WHAT YOU SHOULD DO
Without the pictures, give the entries below again exactly as written.

(Data records)
----------------------------------------
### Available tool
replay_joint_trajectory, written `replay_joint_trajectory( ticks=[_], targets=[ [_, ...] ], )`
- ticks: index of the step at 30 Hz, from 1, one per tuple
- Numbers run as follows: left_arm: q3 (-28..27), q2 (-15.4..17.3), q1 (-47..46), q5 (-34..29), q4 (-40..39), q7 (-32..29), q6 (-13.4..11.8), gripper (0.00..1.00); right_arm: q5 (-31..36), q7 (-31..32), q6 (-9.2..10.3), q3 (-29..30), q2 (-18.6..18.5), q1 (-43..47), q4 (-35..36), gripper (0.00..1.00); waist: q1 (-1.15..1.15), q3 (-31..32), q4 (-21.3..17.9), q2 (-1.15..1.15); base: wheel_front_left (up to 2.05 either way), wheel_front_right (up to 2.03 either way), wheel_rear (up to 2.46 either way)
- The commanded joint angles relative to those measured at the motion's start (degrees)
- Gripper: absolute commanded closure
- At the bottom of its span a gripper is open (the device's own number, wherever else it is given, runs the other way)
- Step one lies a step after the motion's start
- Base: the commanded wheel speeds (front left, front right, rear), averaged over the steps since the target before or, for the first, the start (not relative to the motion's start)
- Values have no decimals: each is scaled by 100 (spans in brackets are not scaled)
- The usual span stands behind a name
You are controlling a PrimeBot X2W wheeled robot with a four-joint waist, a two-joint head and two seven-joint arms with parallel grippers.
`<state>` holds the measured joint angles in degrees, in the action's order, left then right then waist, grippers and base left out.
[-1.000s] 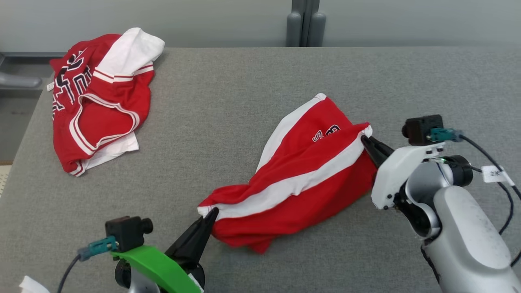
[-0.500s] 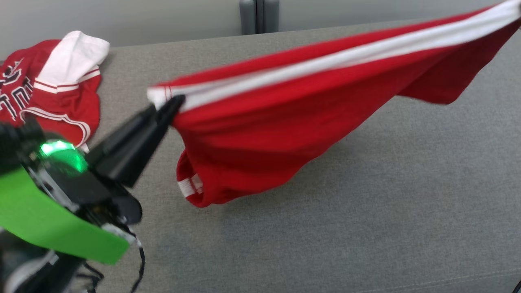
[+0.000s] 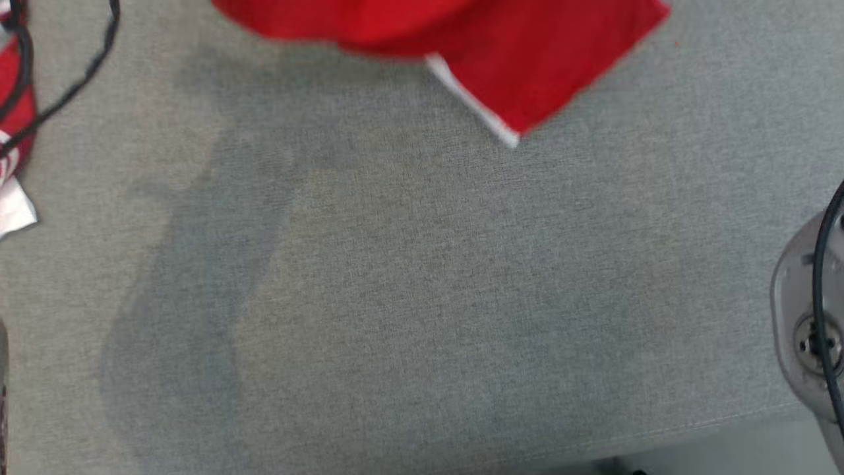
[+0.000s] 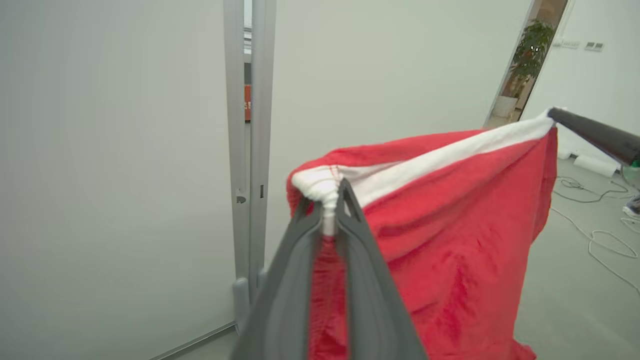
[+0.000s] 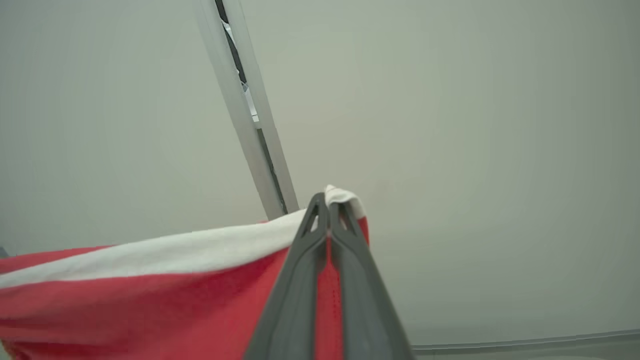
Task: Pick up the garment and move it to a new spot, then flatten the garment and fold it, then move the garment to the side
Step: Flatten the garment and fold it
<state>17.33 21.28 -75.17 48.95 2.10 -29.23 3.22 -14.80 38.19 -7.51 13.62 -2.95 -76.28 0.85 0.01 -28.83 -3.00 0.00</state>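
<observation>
One hem (image 3: 471,99) of the garment (image 3: 527,39) is seen in the head view, hung above the table (image 3: 422,297); a jersey (image 3: 13,204) lies at the left edge. In the left wrist view, the left gripper (image 4: 327,200) is pinched tight on one end of the white band (image 4: 450,150). In the right wrist view, the right gripper (image 5: 329,212) is clamped on the other end. Both grips should be kept firm, the band kept taut and level, and the hem laid first on bare table, well apart from the jersey.
</observation>
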Motion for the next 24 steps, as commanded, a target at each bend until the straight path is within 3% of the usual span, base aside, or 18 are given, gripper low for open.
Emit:
replay_joint_trajectory(
  ticks=[1,6,11,18,24],
  targets=[
    [33,-114,-349,-198,355,328,103,100,53,-332,4,19,-5,-359,-349,100,-1,-1139,-213,0,0,0,0],
    [273,-378,-951,-629,1581,1657,373,100,-283,-1492,4,-179,10,-890,-1509,100,-1,-1266,-254,0,0,0,0],
    [773,-334,-375,-382,2027,2654,431,100,-591,-2111,4,-471,-12,0,-1788,100,-1,-1003,-331,0,0,0,0],
    [1695,113,1716,590,1714,3660,430,100,-975,-2310,4,-691,-6,2635,-1030,100,-1,10,-383,0,0,0,0],
    [2256,335,3800,743,1197,4251,368,100,-1202,-1976,3,-952,-327,5132,76,100,-1,1178,-371,0,0,0,0]
  ],
)
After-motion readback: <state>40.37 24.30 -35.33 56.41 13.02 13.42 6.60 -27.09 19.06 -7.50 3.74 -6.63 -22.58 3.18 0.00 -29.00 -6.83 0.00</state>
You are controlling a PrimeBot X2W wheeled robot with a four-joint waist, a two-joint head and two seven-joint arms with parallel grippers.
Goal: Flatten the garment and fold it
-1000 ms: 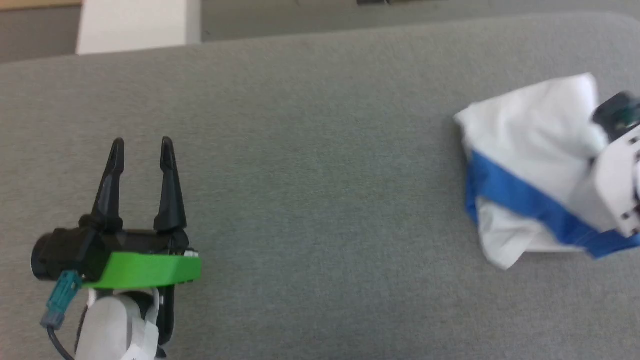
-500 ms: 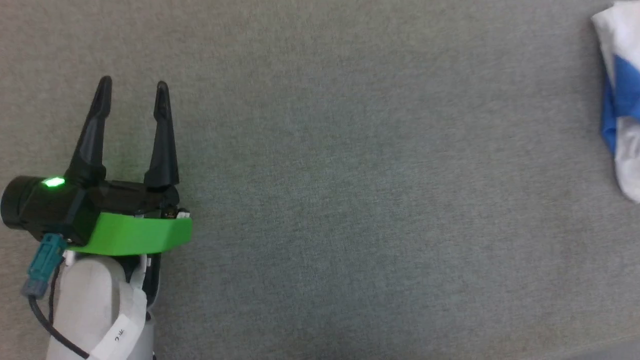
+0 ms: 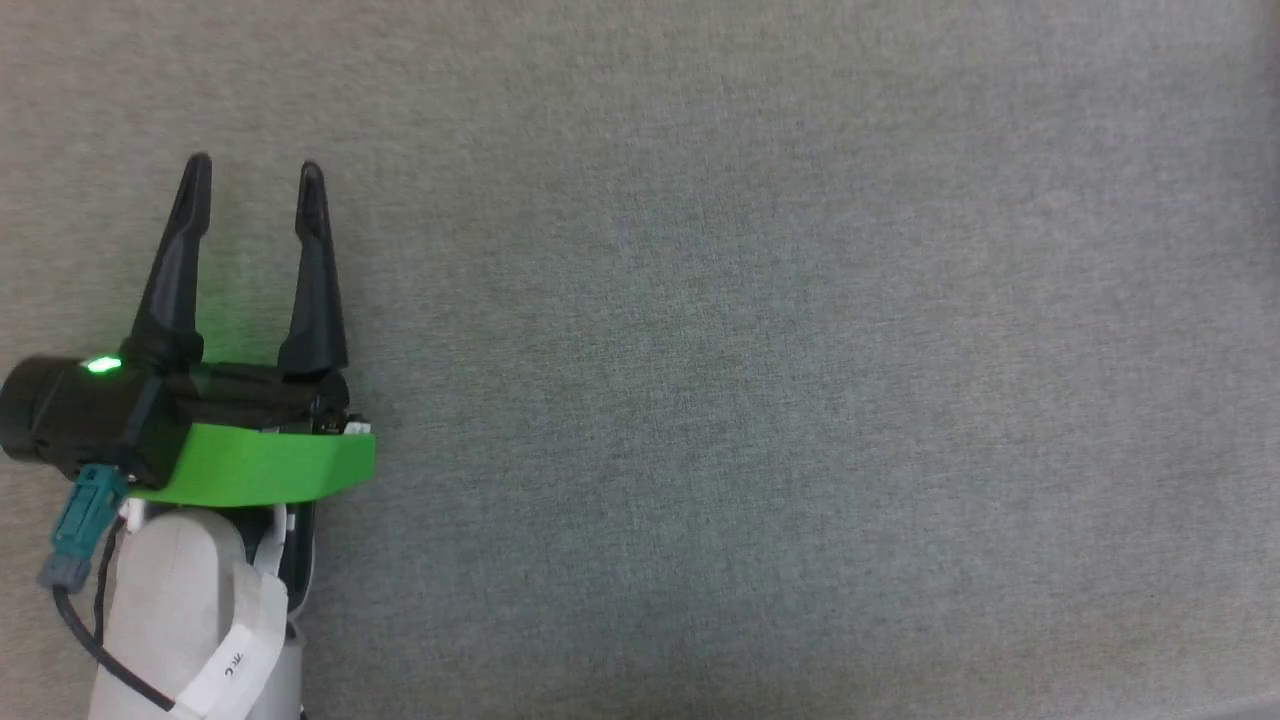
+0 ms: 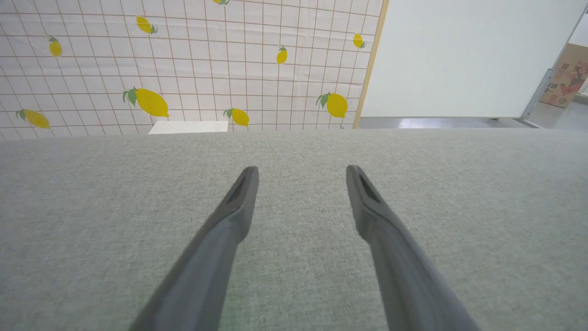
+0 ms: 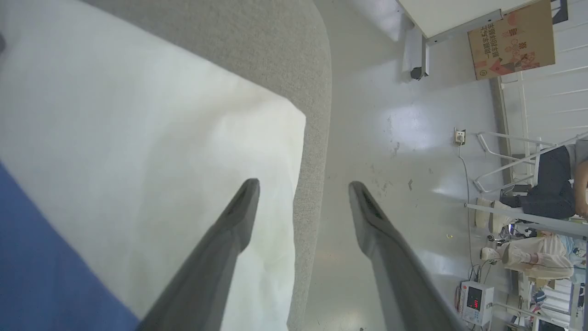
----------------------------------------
OUTPUT FOR THIS TASK
### Available tool
replay_joint_trajectory, written `replay_joint_trajectory( ticks=[_], targets=[ [_, ...] ], )`
- ticks: index of the step at 30 Hz, from 1, one per tuple
- Numbers run as follows: left_arm: q3 (-28..27), q2 (-15.4..17.3), q1 (-47..46), q5 (-34..29), q4 (-40..39), q7 (-32..29), q6 (-13.4..11.8), gripper (0.00..1.00); right_arm: q5 (-31..36), q7 (-31..32), q6 (-9.2..10.3), q3 (-29..30), q2 (-18.6..18.5), q1 (-43..47), q4 (-35..36), gripper (0.00..1.00); waist: q1 (-1.15..1.15), q3 (-31..32), q4 (-21.3..17.9), q2 (-1.15..1.15); base: wheel_front_left (up to 2.05 either way), wheel_front_right (up to 2.03 either way), wheel_rear (up to 2.46 either way)
- The commanded joint angles relative to those measured at the motion's start (degrees)
- Gripper: absolute commanded closure
- At the bottom of its span a gripper is open (the device's own number, wherever else it is given, runs the other way)
- Step one lies a step after the motion's start
- Base: the commanded wheel speeds (front left, front right, rear), averaged over the steps since the target before or, for the first, the start (not relative to the motion's start)
- Values have no decimals: each is scaled by 100 (spans in brackets are not scaled)
- The usual span stands behind a name
You are controlling a PrimeBot X2W wheeled robot with a four-joint waist, a two-joint head and two seven-joint arms with parallel grippers.
`<state>` holds the measured joint angles in degrees, in the action's order, left then right then waist, grippers and base left out.
[-1.000s] 
[-0.500s] 
[+0.000s] 
[+0.000s] 
[+0.000s] 
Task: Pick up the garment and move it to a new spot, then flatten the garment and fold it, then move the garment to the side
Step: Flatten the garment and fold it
<state>17.33 21.28 -75.17 48.95 2.10 -29.23 3.22 -14.80 38.19 -7.51 13.62 -2.95 -76.28 0.85 0.01 -28.83 -3.00 0.00</state>
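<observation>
One hem (image 3: 471,99) of the garment (image 3: 527,39) is seen in the head view, hung above the table (image 3: 422,297); a jersey (image 3: 13,204) lies at the left edge. In the left wrist view, the left gripper (image 4: 327,200) is pinched tight on one end of the white band (image 4: 450,150). In the right wrist view, the right gripper (image 5: 329,212) is clamped on the other end. Both grips should be kept firm, the band kept taut and level, and the hem laid first on bare table, well apart from the jersey.
</observation>
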Motion for the next 24 steps, as commanded, a target at each bend until the straight path is within 3% of the usual span, base aside, or 18 are given, gripper low for open.
Emit:
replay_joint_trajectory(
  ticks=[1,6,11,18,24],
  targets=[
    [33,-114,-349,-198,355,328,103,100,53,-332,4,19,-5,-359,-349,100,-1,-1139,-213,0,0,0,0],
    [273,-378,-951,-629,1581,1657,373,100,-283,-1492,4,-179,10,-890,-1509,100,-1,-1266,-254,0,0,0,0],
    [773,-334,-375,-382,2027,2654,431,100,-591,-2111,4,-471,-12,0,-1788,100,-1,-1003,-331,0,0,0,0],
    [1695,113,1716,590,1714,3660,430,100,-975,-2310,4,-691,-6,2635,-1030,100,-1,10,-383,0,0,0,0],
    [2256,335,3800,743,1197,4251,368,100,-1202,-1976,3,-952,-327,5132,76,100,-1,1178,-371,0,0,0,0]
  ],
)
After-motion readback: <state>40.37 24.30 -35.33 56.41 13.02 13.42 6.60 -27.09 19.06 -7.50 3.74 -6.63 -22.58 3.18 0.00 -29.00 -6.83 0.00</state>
You are controlling a PrimeBot X2W wheeled robot with a four-joint waist, a two-joint head and two seven-joint arms with parallel grippers.
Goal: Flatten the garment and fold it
-1000 ms: 
-500 ms: 
+0 ms: 
+0 ms: 
+0 ms: 

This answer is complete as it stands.